Di dalam Islam sendiri tidak pernah menyebutkan batasan usia pernikahan secara pasti, yang disebutkan hanyalah ukuran kemampuan menikah. Maka barang siapa  yang telah mampu untuk menikah, maka menikahlah. Hal ini sesuai dengan perintah Nabi Shallallahu ‘alaihi wa sallam, sebagaimana diriwayatkan oleh Al-Bukhari dari ‘Abdullah bin Mas’ud Radhiyallahu anhu. Ia menuturkan: “Kami bersama Nabi Shallallahu ‘alaihi wa sallam sebagai pemuda yang tidak mempunyai sesuatu, lalu beliau bersabda kepada kami:

يَا مَعْشَرَ الشَّبَابِ، مَنِ اسْتَطَاعَ مِنْكُمُ الْبَاءَةَ فَلْيَتَزَوَّجْ، فَإِنَّهُ أَغَضُّ لِلْبَصَرِ وَأَحْصَنُ لِلْفَرْجِ، وَمَنْ لَمْ يَسْتَطِعْ فَعَلَيْهِ بِالصَّوْمِ، فَإِنَّهُ لَهُ وِجَاءٌ.

‘Wahai para pemuda, barangsiapa di antara kalian yang mampu menikah, maka menikahlah. Karena menikah lebih dapat menahan pandangan dan lebih memelihara kemaluan. Dan barangsiapa yang tidak mampu, maka hendaklah ia berpuasa; karena puasa dapat menekan syahwatnya (sebagai tameng).

Tentu menuju jenjang pernikahan tidak hanya sekedar siap finansial semata, tetapi dibutuhkannya persiapan Fisik, persiapan spiritual, dan persiapan mental. mempersiapkan mental dimaksudkan agar mampu menerima segala tanggung jawab sebagai seorang suami maupun seorang istri. Dalam memahami hak dan kewajiban suami dan istri dalam rumah tangga, betapa islam sangat memperhatikan hal tersebut.

Sebagaimana kewajiban suami dalam memberi nafkah kepada istri dan anak. Islam mewajibkan suami bekerja begitu halnya seorang istri yang mempunyai kewajiban melayani suami dan mengurus anak.
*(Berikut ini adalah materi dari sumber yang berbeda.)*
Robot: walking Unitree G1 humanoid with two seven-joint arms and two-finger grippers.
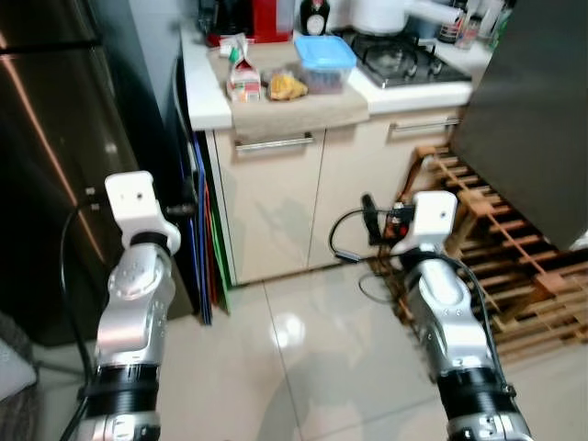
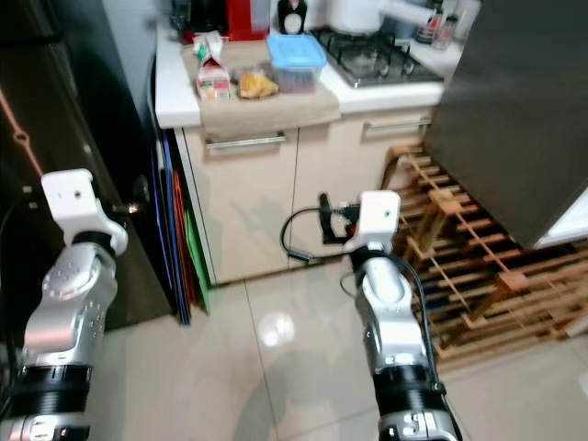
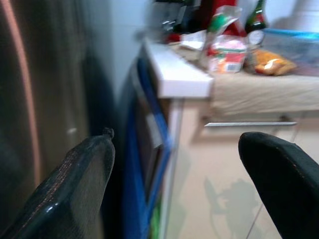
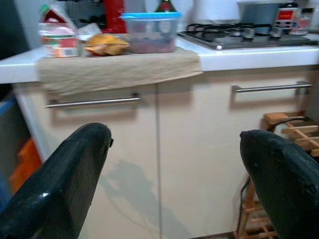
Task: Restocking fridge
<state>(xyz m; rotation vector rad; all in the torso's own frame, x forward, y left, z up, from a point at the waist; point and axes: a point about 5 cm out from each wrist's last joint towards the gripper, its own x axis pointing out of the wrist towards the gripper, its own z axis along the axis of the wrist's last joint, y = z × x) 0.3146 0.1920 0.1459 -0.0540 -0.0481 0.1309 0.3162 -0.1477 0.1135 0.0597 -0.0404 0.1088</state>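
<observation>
- The dark steel fridge (image 1: 46, 165) is seen on the robot's left with its door closed, right next to the end of the white countertop (image 1: 207, 101).
- A beige cloth (image 1: 294, 106) is laid over the counter edge, and the groceries are parked on it: a small milk carton (image 1: 243, 78) on the left, a yellowish snack bag (image 1: 288, 87) just beside it, then a clear container with a blue lid (image 1: 324, 60).
- A red appliance (image 1: 269, 18) and a dark bottle (image 1: 314, 16) are spotted behind those, and a gas hob (image 1: 400, 57) sits further right.
- Blue, red and green flat boards (image 1: 207, 248) are tucked upright in the gap between fridge and cabinet.
- The left gripper (image 3: 174, 179) is held up in front of that gap, fingers spread wide apart, nothing between them.
- The right gripper (image 4: 174, 174) is pointed at the cream cabinet doors (image 4: 159, 149) below the counter, fingers also wide apart and holding nothing.
- A wooden slatted rack (image 1: 496, 266) is seen on the floor to the right, under a dark panel (image 1: 533, 110).
- Glossy pale tiles (image 1: 303, 367) are seen underfoot.
</observation>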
Dengan memahami kewajiban antar suami dan istri inilah yang akan mencegah terjadinya KDRT. Karena itu diperlukannya pemahaman ilmu islam dalam membina rumah tangga, terlebih bagi remaja yang terjebak dalam pernikahan usia dini.

Disamping itu pula, pemerintah seyogyanya menyediakan lapangan pekerjaan, menstabilkan perekonomian dengan mengambil alih sumber daya alam semata-mata dipergunakan untuk kesejahteraan umat manusia. Dengan demikian dengan menerapkan islam secara kaffah, menjadikan syari’at islam sebagai aturan hidup maka akan terwujudnya masyarakat islami yang jauh dari kehidupan sekuler- liberal. Wallahu A’lam Bishshowab.